ボールは本当に苦手なんだ。どう苦手かと聞かれると困るが、とにかく狙いが定まらない。ボールを取るのに顔面キャッチは当たり前だ。…球技以外なら出来るが、なんでこんなに壊滅しているのか不思議で仕方がない。ちなみに、兄も球技は苦手だったがそこまでではなかったし、父に至っては学生時代にバレーボールをしていた写真とトロフィーが家に飾られていた。…母か?母が壊滅していたのか?
閑話休題。
チームも分けて早速試合!というところで先程スゴい足技を見せてくれて俺を誘ってくれた立野くんの活躍が凄かった。自分だけでやる訳じゃなく、ちゃんとボールは他の奴に渡したりしていながら、自分が投げるときは相手チームに次々に当てていく。
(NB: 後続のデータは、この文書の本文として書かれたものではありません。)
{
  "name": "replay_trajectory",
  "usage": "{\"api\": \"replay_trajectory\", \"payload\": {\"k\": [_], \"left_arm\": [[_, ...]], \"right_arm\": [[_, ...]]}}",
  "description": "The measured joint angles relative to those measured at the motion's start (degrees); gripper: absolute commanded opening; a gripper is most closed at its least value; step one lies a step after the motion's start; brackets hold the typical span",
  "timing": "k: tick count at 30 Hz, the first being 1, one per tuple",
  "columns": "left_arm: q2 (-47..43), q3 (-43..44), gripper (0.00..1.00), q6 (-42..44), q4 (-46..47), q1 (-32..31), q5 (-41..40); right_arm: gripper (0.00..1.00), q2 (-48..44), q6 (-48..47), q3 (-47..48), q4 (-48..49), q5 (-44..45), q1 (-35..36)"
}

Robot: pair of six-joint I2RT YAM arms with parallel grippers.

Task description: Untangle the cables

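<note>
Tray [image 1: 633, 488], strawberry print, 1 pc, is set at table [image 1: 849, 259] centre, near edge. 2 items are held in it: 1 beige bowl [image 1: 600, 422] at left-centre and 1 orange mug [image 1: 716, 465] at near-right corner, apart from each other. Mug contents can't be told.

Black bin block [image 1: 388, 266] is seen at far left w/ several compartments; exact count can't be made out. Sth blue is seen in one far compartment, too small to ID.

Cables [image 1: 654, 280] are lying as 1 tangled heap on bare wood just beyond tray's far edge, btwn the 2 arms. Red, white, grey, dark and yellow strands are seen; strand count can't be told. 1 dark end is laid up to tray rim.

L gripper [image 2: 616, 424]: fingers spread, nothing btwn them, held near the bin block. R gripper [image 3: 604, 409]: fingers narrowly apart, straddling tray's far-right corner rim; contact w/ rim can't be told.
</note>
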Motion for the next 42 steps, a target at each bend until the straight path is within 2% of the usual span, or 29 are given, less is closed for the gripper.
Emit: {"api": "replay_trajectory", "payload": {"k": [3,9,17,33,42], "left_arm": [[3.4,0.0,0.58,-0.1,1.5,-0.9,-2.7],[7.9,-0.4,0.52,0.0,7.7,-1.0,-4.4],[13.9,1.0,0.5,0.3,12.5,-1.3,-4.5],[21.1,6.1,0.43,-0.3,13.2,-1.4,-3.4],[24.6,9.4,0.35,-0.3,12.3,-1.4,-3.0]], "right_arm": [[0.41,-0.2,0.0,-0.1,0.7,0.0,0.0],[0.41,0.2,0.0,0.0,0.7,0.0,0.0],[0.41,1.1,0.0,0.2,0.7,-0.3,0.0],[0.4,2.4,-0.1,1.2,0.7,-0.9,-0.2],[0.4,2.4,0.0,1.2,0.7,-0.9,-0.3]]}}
それに比べて俺は…
「ふぎゃ!」
「うお……あ!!」
「グェッ…。」
顔面キャッチを続けていた。
鼻血が出ていないことが唯一の救いだ。めっちゃしんどいけど、一応顔面から落ちてきたボールは掴んでるからセーフだ。…しんどいけど!ホントにヤバいけど!…こんなことなら見学にすればよかった…。
「お、おい大丈夫か?」
「顔赤いぞ?…というよりも、何で腹付近に向かったボールを顔で受けとるんだよ!」
「わ、悪い、俺もわかんない。」
俺だけいろいろ大変なことになってはいるが、他の奴らの活躍によってこのままいけば勝てるんじゃないかと思ったとき、事件が起こった……。